Malgré son long palmarès, Charles Caudrelier, vainqueur de la dernière Route du Rhum, ne connaît pas l’expérience d’un tour du monde en solitaire à l’inverse de Thomas Coville ou d’Armel Le Cléac’h l’autre grand favori de cette course, trois fois sur le podium du Vendée Globe pour trois participations et surtout vainqueur en 2017. Le breton sait pourtant que l’exercice qui se présente devant lui est d’un autre niveau.

"Clairement je sais que la montagne à gravir est encore plus haute que ce que j'ai pu faire sur le Vendée Globe. Et c'est aussi pour ça que ça me plaît de partir sur ce tour du monde parce que j'ai eu la chance de faire trois fois le Vendée Globe et là je m'attaque à une autre grosse montagne, plus haute, mais c’est ce qui est passionnant." Thomas Coville sait qu’il faudra surveiller le skipper de Banque Populaire comme le lait sur le feu : "C'est un concurrent redoutable parce qu’il sait très intelligemment gérer chacune de ses courses différemment. Il s'est autoproclamé "le chacal" il y a très longtemps, dans cette dimension d'être capable d'être à l'affût et d'aller jusqu'au bout pour passer la ligne en premier."

Ces trois skippers très expérimentés auront face à eux trois jeunes loups: Tom Laperche, qui succède à François Gabart à la barre du trimaran SVR-Lazartigue, Anthony Marchand et Éric Péron.

“Une course avec soi-même avant d'être une course avec les autres”

Pour les six hommes il faudra savoir, en "mode course", trouver le bon équilibre entre efficacité et sécurité car à la différence des monocoques, les multicoques laissent toujours planer au-dessus de la tête du skipper la menace du chavirage. "Ces bateaux-là qui sont très exigeants vont très vite, rappelle Charles Caudrelier. La haute vitesse pendant 45 jours je n'ai jamais fait. Quand on navigue sur un bateau multicoque on a toujours ce stress du chavirage qui nous empêche parfois de dormir et qui nous épuise. Du coup c'est un énorme challenge. Et je crois que ça va être une course avec soi-même avant d'être une course avec les autres."

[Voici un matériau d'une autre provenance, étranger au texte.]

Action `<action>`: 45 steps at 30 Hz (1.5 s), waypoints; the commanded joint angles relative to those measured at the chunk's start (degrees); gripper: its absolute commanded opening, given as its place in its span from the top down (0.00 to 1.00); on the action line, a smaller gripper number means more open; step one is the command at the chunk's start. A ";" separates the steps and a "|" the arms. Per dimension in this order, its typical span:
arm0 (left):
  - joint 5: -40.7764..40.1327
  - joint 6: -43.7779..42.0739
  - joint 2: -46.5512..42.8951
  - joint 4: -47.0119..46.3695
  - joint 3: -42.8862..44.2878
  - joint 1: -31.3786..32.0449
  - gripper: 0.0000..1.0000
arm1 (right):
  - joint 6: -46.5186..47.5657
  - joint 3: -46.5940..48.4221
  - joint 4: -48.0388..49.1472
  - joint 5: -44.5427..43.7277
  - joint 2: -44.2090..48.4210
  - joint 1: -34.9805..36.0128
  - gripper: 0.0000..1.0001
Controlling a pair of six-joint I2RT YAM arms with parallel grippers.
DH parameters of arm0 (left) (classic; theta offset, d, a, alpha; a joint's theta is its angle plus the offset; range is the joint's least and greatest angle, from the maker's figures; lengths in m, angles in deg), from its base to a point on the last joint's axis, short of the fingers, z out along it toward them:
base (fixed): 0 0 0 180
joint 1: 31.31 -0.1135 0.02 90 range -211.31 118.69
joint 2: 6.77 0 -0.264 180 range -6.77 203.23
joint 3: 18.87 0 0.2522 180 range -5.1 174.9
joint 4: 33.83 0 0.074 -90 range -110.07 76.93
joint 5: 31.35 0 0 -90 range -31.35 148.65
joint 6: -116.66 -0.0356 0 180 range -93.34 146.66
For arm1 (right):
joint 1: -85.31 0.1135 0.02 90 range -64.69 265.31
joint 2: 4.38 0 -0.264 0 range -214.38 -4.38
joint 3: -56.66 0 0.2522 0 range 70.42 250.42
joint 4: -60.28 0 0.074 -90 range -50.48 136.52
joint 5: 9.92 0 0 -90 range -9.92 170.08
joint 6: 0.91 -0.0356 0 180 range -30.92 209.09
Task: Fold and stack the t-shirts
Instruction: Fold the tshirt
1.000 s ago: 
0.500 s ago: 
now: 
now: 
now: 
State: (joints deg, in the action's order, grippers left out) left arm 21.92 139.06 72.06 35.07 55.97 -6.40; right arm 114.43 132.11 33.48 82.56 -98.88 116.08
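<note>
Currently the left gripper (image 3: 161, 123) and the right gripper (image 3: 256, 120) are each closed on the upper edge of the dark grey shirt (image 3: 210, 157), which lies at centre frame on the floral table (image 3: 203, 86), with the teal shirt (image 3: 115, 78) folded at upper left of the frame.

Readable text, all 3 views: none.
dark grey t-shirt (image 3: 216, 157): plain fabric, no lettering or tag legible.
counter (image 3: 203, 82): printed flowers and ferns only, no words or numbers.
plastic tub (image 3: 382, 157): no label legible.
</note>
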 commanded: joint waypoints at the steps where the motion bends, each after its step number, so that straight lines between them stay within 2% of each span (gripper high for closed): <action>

A la différence du Vendée Globe qui se déroule sans assistance et sans escale, les skippers auront droit à des arrêts techniques en cas de soucis. Mais ils devront respecter un temps d’arrêt de 24 heures minimum pour chaque escale utilisée. La course devrait durer 45 jours environ et le vainqueur empochera 200.000 euros.